◆ **What you have to do**: Repeat the listing exactly, minus the pictures.

[Start of Attachment]

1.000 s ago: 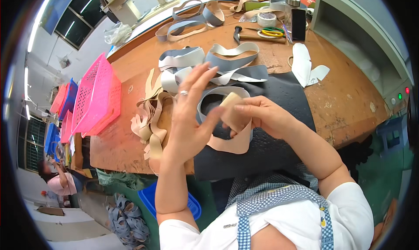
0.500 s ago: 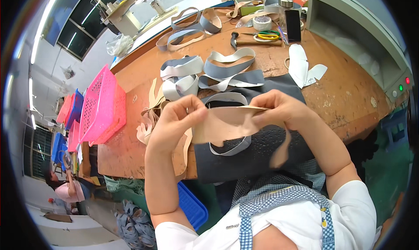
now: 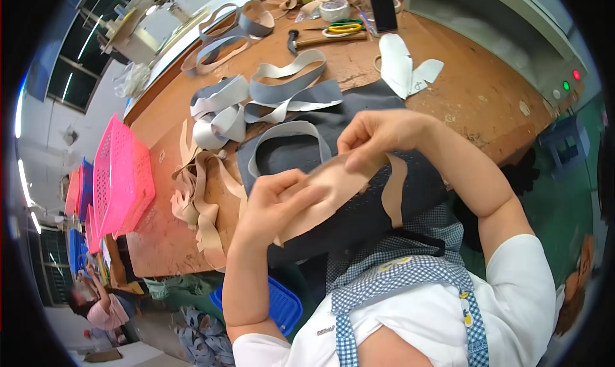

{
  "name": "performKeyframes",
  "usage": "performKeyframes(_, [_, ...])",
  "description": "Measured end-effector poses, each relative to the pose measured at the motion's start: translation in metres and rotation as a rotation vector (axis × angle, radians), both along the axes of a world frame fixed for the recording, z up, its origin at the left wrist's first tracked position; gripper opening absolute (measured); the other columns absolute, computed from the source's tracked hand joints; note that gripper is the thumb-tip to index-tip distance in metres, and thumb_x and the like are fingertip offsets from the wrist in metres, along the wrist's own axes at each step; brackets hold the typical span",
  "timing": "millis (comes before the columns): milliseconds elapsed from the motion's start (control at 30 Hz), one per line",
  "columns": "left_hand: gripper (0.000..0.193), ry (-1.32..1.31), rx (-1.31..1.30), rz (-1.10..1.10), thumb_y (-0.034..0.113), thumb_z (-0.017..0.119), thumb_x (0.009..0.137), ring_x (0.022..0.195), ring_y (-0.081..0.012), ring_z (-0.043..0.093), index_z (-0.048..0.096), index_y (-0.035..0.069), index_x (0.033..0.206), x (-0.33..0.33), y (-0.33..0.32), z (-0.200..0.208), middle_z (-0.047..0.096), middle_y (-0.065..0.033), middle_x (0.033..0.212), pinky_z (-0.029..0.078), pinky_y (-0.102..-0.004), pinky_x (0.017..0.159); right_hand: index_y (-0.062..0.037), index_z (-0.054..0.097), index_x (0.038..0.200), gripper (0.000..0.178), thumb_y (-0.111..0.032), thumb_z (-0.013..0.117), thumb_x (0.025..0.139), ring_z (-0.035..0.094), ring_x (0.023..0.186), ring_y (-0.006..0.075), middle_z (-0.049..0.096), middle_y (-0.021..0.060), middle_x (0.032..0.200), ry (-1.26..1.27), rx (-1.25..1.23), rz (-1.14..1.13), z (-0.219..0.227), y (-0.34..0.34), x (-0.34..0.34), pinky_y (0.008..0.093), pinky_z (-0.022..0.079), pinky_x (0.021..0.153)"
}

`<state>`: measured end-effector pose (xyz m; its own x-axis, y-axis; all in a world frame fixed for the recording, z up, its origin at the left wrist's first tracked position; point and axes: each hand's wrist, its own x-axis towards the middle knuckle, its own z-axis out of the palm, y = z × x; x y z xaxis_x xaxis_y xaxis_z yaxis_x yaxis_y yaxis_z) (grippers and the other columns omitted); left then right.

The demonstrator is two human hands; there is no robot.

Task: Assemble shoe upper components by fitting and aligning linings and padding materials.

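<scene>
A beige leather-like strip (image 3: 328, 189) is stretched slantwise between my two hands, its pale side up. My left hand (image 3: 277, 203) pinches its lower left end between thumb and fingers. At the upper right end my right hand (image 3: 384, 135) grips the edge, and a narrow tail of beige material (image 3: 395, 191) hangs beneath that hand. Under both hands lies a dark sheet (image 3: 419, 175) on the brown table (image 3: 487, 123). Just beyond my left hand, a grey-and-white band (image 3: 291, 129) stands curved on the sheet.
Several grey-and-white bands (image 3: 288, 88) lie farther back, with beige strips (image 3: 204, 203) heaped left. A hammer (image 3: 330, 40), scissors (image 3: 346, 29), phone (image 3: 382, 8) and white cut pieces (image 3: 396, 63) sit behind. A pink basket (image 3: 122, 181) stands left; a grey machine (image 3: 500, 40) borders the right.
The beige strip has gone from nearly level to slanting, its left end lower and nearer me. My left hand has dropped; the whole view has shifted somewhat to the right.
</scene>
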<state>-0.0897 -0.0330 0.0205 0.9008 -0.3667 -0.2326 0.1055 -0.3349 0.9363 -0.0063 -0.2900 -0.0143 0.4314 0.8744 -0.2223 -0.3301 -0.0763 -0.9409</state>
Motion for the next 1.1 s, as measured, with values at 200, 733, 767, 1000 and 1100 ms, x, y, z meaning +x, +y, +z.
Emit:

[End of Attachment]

◆ **The answer**:
1.000 s ago: 
0.500 s ago: 
now: 

{
  "name": "performKeyframes",
  "usage": "performKeyframes(_, [_, ...])",
  "description": "Measured end-effector poses, each relative to the pose measured at the motion's start: translation in metres and rotation as a rotation vector (axis × angle, radians), both along the axes of a world frame fixed for the recording, z up, its origin at the left wrist's first tracked position; gripper opening absolute (measured); the other columns absolute, computed from the source's tracked hand joints; note that gripper is the thumb-tip to index-tip distance in metres, and thumb_x and the like are fingertip offsets from the wrist in metres, along the wrist's own axes at each step; brackets hold the typical span",
  "timing": "millis (comes before the columns): milliseconds elapsed from the motion's start (control at 30 Hz), one per line",
  "columns": "left_hand: gripper (0.000..0.193), ry (-1.32..1.31), rx (-1.31..1.30), rz (-1.10..1.10), thumb_y (-0.034..0.113), thumb_z (-0.017..0.119), thumb_x (0.009..0.137), ring_x (0.022..0.195), ring_y (-0.081..0.012), ring_z (-0.043..0.093), index_z (-0.048..0.096), index_y (-0.035..0.069), index_x (0.033..0.206), x (-0.33..0.33), y (-0.33..0.32), z (-0.200..0.208), middle_z (-0.047..0.096), middle_y (-0.065..0.033), middle_x (0.033..0.212), pinky_z (-0.029..0.078), pinky_y (-0.102..-0.004), pinky_x (0.017..0.159); right_hand: index_y (-0.062..0.037), index_z (-0.054..0.097), index_x (0.038..0.200), gripper (0.000..0.178), thumb_y (-0.111..0.032), thumb_z (-0.013..0.117), thumb_x (0.025..0.139), ring_z (-0.035..0.094), ring_x (0.023..0.186), ring_y (-0.006..0.075), middle_z (-0.049..0.096), middle_y (-0.021..0.060), middle_x (0.032..0.200), ry (-1.26..1.27), rx (-1.25..1.23), rz (-1.14..1.13), z (-0.219..0.227), y (-0.34..0.34), x (-0.34..0.34), pinky_y (0.008..0.093), pinky_z (-0.022..0.079), pinky_x (0.021..0.153)"
}

`<state>`: measured end-effector pose (xyz m; its own x-axis, y-axis; all in a world frame fixed for the recording, z up, its origin at the left wrist's first tracked position; point and axes: each hand's wrist, its own x-axis towards the middle knuckle, its own z-axis out of the palm, y = z × x; x y z xaxis_x xaxis_y xaxis_z yaxis_x yaxis_y yaxis_z) (grippers and the other columns omitted); left then right.

The demonstrator is two human hands; there is no robot.

Task: Assemble shoe upper components by fitting and aligning linings and padding materials.

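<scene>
A beige leather-like strip (image 3: 328, 189) is stretched slantwise between my two hands, its pale side up. My left hand (image 3: 277, 203) pinches its lower left end between thumb and fingers. At the upper right end my right hand (image 3: 384, 135) grips the edge, and a narrow tail of beige material (image 3: 395, 191) hangs beneath that hand. Under both hands lies a dark sheet (image 3: 419, 175) on the brown table (image 3: 487, 123). Just beyond my left hand, a grey-and-white band (image 3: 291, 129) stands curved on the sheet.
Several grey-and-white bands (image 3: 288, 88) lie farther back, with beige strips (image 3: 204, 203) heaped left. A hammer (image 3: 330, 40), scissors (image 3: 346, 29), phone (image 3: 382, 8) and white cut pieces (image 3: 396, 63) sit behind. A pink basket (image 3: 122, 181) stands left; a grey machine (image 3: 500, 40) borders the right.
The beige strip has gone from nearly level to slanting, its left end lower and nearer me. My left hand has dropped; the whole view has shifted somewhat to the right.
</scene>
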<state>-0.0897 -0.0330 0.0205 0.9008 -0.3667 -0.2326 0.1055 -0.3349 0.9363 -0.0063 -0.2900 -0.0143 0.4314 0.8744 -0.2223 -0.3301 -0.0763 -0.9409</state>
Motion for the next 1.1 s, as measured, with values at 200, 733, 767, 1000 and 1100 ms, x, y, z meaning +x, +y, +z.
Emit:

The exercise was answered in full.